La coopérative viticole de Chartoun réalise ses premiers pas.
Pour l’heure, une dizaine de propriétaires terriens de ce village chrétien du Chouf, situé dans le caza de Aley, se sont associés pour mettre en œuvre cette nouvelle coopérative viticole. Jusqu'à présent, il n'existait qu'une seule coopérative viticole au Liban, celle de Héliopolis à Deir el-Ahmar, qui regroupe neuf villages, aussi bien chrétiens que musulmans, et compte quelque 250 coopérants dans ses rangs. 

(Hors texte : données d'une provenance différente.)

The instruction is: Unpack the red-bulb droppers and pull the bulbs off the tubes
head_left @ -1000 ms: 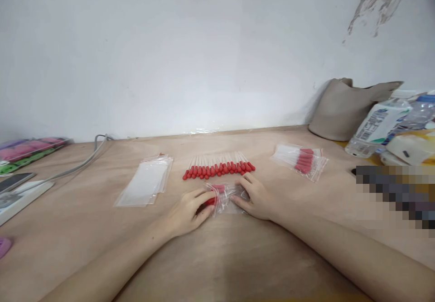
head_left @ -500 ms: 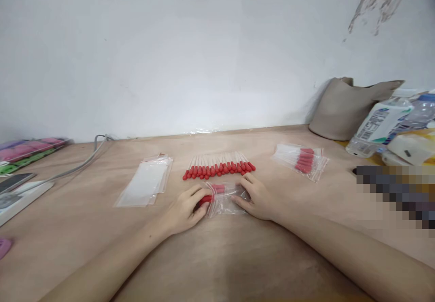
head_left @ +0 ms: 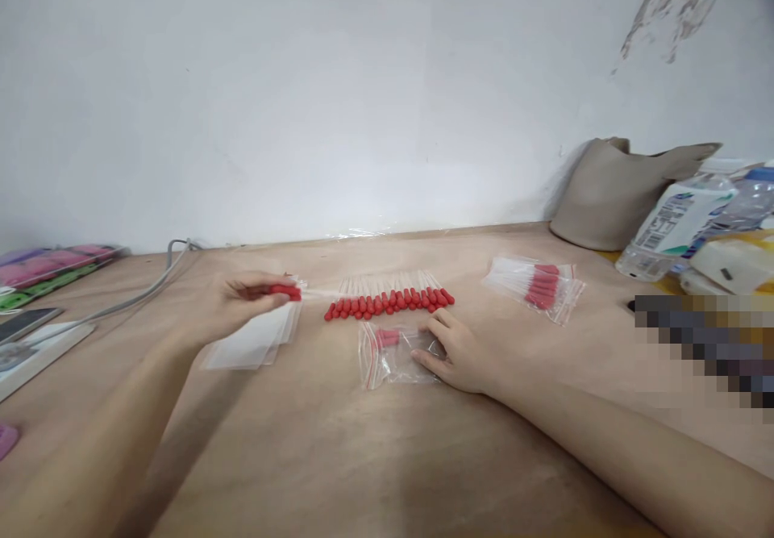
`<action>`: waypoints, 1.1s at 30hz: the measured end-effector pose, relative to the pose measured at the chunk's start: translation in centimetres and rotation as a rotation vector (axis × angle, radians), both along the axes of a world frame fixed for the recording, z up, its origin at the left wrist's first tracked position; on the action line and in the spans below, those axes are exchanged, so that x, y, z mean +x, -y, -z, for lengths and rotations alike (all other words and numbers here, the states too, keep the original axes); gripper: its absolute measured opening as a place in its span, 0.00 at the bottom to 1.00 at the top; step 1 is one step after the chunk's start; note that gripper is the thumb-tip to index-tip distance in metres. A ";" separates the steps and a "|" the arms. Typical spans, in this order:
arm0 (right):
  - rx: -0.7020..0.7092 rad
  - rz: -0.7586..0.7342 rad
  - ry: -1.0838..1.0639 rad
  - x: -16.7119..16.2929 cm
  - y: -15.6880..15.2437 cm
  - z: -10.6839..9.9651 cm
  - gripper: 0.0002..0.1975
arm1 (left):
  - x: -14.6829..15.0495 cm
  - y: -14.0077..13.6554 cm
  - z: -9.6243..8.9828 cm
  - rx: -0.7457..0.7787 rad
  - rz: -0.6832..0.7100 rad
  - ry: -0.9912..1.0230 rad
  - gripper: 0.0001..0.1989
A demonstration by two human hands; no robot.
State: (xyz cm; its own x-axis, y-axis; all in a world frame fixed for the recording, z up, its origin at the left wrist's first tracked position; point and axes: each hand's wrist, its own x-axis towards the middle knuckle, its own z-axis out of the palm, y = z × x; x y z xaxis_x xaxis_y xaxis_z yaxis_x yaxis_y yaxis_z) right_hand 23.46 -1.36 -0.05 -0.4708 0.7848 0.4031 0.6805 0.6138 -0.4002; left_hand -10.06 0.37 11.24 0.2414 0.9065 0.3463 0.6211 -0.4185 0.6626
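Two hands lie well apart over the table (head_left: 339, 441). The left hand (head_left: 242, 300) has its grip narrowed on the red heads of some sticks (head_left: 285, 290) (blur hides how many), probably because the heads are thicker and easier to pinch than the pale shafts, which point right. The right hand (head_left: 456, 352) rests on the right end of a bag (head_left: 399, 364), thumb and fingertips spread apart, likely to keep the light film from sliding; its zip end faces left, and a few red heads show inside. Just beyond lies a row (head_left: 387, 302) of sticks, heads toward the person, perhaps for easy picking. Flat bags (head_left: 251, 344) lie at the left, filled bags (head_left: 538, 288) at the right, presumably to keep them from mixing.
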 end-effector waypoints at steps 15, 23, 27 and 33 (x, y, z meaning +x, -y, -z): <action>-0.003 -0.010 0.006 0.1 0.0 -0.2 0.11 | 3.4 -3.0 9.4 0.431 -0.342 -0.369 0.14; -0.003 -0.018 -0.009 0.1 0.0 -0.2 0.11 | 4.2 -2.8 9.8 0.268 -0.377 -0.317 0.19; 0.004 -0.021 -0.021 0.1 0.0 -0.2 0.10 | 4.2 -2.1 9.6 0.160 -0.412 -0.295 0.21; 0.020 -0.034 -0.029 0.1 -0.2 0.0 0.10 | 4.2 -1.6 9.4 0.085 -0.376 -0.285 0.21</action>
State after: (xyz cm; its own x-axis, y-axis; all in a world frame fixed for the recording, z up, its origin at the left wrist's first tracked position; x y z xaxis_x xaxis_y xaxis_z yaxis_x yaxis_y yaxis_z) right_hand 23.52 -1.21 -0.08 -0.4851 0.7601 0.4323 0.6469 0.6446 -0.4074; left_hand -5.86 1.92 1.88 -0.0017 0.9205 0.3907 0.8917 -0.1754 0.4172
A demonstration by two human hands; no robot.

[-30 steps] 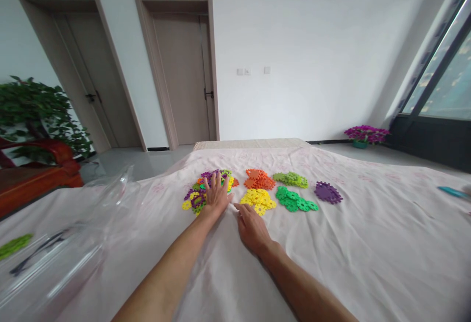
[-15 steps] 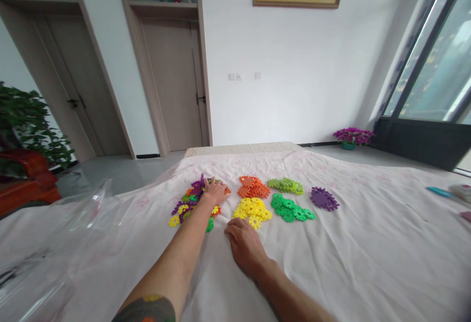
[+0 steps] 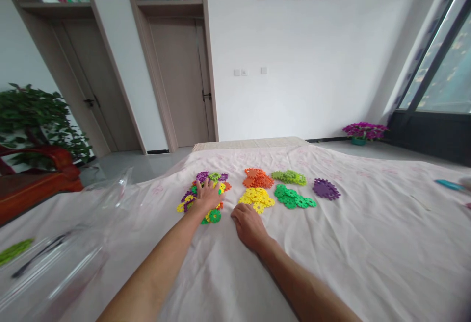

« La coopérative de Chartoun s’installe sur cinq hectares. Mais nous espérons atteindre rapidement le nombre de 20 à 25 coopérants et gérer une quinzaine d’hectares, tous compris dans les limites du village », fait valoir Yves Chartouni, l’ingénieur agronome du projet, dont la famille – comme son nom le laisse présager - est originaire de Chartoun. « 80% des terrains du village, qui pourraient être cultivés, sont abandonnés », précise le président de la municipalité de Chartoun, Joseph Maroun. Si cette première étape réussit, la coopérative pourrait ensuite s’étendre à des hameaux limitrophes.

Ce projet entend faire revenir les anciens villageois, qui ont quitté la région en masse pour Beyrouth (ou l’exil à l’étranger) lors de la « guerre du Chouf » de 1983. Il espère également enrayer la vente de terrains. « Chartoun a été occupé par les Druzes qui l'ont rasé lorsqu'ils ont dû nous restituer nos biens. Nous reconstruisons au fur et à mesure. Mais sans une activité économique régionale, on peut difficilement espérer le retour de la population », déplore le président de la municipalité.

Aujourd’hui, une centaine de personnes vivent encore à Chartoun de manière permanente. Un peu plus de 3000 y sont pourtant inscrites sur les listes électorales. Pour la municipalité, la vigne représente cet espoir d'une reconquête de la montagne par sa population chrétienne. « La vigne est une activité agricole qualitative. Le prix des raisins est en augmentation depuis quelques années suite notamment à l’explosion du nombre de caves au Liban. Un paysan peut vivre de la culture de sa vigne », assure Yves Chartouni.

Cette année, certains des meilleurs raisins (syrah, ou cabernet-sauvignon) de la Békaa se sont arrachés entre 1,15 et 1,5 dollar le kilo. Pour cette même qualité, les cours plafonnaient à 1 dollar le kilo maximum, il y a deux ans seulement.

La coopérative viticole de Chartoun est en train de signer un accord d’exclusivité avec le Domaine Rouss, une propriété vinicole, fondée par l'homme d'affaires Alfred Yaghy, située sur les terres du village tout proche de Majdel Meouch.

Fondé en 2008, le Domaine Rouss possède son propre vignoble (30 hectares). Celui-ci n’est toutefois qu’en phase d’exploitation partielle et le domaine achète aujourd'hui des raisins à différents viticulteurs de la Békaa. « Or, nous voulons faire un vin de terroir, qui exprime les spécificités de notre région, le Chouf. D’où notre recherche de partenaires locaux », fait valoir l’œnologue du domaine Hiba Saloum. Cette année, le Domaine Rouss a rentré entre 600 et 700 tonnes de raisins pour assurer sa première vinification. Il prévoit une production de 500.000 cols de vins rouges et blancs. « Même lorsque notre vignoble sera en pleine activité, sa surface restera insuffisante au regard de notre objectif qui est de produire 1 million de bouteilles par an », reprend l’œnologue.

Le Domaine Rouss devrait donc s’engager à aider les futurs exploitants de la coopérative de Chartoun en prenant en charge la moitié des frais liés à l'aménagement de ces nouveaux vignobles. Le domaine leur fournira également les ceps à planter et assurera le conseil et le suivi des plantations. « L’investissement est de 25.000 dollars pour chaque parcelle. C'est très lourd pour un agriculteur », précise Yves Chartouni. La coopérative recherche d’ailleurs d’éventuels financements supplémentaires pour aider les anciens habitants de Chartoun à retrouver le chemin de la terre.